# [EXERCISE GOAL]
From the line below that contains "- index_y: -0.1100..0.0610" to the line that contains "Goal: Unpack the", repeat every line exactly, both ends included, and nothing else.

****

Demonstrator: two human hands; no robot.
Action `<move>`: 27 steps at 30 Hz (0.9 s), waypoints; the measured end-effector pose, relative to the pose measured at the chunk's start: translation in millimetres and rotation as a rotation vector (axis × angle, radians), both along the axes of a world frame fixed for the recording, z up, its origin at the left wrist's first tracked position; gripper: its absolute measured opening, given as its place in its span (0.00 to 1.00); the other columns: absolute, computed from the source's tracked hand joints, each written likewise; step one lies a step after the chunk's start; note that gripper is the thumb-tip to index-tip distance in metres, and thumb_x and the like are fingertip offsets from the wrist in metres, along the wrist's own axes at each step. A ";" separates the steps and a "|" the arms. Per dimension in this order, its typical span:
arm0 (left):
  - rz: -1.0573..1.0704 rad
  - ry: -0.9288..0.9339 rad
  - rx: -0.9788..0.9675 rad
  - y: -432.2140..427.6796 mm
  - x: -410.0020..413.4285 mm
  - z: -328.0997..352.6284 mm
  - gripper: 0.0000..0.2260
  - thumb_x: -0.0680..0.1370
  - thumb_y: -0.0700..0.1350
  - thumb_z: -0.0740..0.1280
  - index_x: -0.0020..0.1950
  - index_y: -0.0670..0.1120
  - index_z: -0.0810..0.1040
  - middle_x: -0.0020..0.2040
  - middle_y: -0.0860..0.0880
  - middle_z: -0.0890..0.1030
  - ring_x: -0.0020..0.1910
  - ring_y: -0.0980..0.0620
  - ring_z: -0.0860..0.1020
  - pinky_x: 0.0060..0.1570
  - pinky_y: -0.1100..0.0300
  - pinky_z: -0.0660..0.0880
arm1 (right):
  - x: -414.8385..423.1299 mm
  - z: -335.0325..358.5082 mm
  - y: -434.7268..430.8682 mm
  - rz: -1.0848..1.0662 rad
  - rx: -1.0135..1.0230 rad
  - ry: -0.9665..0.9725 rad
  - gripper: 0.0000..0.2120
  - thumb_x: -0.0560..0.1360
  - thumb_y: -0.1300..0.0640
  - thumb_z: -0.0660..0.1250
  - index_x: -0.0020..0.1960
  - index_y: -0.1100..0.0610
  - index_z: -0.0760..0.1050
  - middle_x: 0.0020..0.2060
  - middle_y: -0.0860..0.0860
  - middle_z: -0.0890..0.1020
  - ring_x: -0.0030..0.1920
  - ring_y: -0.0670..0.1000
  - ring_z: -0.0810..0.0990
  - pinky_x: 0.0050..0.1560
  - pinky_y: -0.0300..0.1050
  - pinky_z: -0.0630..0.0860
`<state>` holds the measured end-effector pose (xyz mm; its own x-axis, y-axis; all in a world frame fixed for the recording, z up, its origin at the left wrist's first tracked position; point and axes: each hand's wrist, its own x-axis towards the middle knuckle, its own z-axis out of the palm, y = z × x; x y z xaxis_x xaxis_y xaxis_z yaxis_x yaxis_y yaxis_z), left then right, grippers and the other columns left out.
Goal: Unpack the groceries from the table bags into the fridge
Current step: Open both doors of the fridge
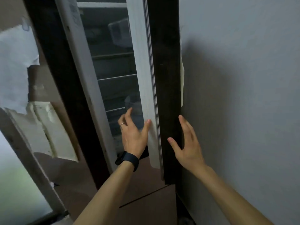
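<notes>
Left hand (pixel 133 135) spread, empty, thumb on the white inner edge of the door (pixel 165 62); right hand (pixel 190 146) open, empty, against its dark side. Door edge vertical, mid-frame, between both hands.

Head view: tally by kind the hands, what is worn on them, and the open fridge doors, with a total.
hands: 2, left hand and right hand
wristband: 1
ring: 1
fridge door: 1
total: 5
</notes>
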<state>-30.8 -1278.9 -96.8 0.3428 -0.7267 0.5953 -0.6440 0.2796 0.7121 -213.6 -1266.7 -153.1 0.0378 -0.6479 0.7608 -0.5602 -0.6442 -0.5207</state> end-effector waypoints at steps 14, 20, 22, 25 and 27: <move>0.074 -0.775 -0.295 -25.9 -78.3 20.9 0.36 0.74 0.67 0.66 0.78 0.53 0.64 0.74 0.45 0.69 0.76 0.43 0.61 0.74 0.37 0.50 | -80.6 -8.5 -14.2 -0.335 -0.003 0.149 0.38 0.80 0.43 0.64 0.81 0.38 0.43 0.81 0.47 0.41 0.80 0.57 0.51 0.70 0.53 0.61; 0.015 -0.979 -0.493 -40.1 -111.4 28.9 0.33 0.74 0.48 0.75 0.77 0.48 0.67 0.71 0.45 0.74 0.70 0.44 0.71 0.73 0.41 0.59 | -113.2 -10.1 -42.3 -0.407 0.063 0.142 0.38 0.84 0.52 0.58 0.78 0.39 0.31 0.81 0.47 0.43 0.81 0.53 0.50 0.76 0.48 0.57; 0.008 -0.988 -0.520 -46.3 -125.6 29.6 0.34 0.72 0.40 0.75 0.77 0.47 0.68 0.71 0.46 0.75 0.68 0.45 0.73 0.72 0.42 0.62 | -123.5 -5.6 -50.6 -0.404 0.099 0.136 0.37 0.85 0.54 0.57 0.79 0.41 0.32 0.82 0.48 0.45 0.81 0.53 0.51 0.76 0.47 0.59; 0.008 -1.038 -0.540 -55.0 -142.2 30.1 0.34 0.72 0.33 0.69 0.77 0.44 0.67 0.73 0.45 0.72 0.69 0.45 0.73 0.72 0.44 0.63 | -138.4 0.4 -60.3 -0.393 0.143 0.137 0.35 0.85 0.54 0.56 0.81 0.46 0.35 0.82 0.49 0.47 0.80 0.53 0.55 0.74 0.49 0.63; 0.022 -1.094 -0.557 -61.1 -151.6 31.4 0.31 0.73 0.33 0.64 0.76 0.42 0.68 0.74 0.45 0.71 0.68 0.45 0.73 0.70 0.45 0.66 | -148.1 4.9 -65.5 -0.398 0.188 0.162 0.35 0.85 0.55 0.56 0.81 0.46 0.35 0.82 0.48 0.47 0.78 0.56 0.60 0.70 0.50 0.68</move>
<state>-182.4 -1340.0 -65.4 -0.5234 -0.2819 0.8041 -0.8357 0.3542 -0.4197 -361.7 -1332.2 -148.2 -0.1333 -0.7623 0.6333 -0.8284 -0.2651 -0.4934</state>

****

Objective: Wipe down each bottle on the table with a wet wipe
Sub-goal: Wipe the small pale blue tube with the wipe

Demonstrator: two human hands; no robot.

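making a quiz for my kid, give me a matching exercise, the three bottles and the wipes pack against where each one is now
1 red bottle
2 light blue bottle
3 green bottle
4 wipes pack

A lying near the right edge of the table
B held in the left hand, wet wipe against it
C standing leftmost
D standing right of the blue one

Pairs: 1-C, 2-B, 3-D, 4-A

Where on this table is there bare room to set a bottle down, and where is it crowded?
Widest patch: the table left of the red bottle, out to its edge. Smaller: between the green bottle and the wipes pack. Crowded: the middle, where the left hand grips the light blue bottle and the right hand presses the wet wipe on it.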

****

# [TASK RESPONSE]
  - index_y: -0.1100..0.0610
  - index_z: -0.0760..0.1050
  - middle_x: 0.0020..0.2060
  - middle_y: -0.0860..0.0860
  - middle_z: -0.0890..0.1020
  - ring_x: -0.0030..0.1920
  - ring_y: -0.0670..0.1000
  - ring_z: -0.0810..0.0990
  - pinky_x: 0.0050..0.1560
  - pinky_y: -0.0300..0.1050
  - pinky_z: -0.0630..0.0860
`<state>` holds the measured end-effector pose (xyz mm; its own x-axis, y-axis; all in a world frame fixed for the recording, z up, its origin at the left wrist's first tracked position; point and axes: each hand's wrist, its own x-axis towards the middle knuckle, its own z-axis out of the palm, y = z × x; x y z xaxis_x xaxis_y xaxis_z yaxis_x yaxis_y yaxis_z), left then right, grippers and the other columns left out.
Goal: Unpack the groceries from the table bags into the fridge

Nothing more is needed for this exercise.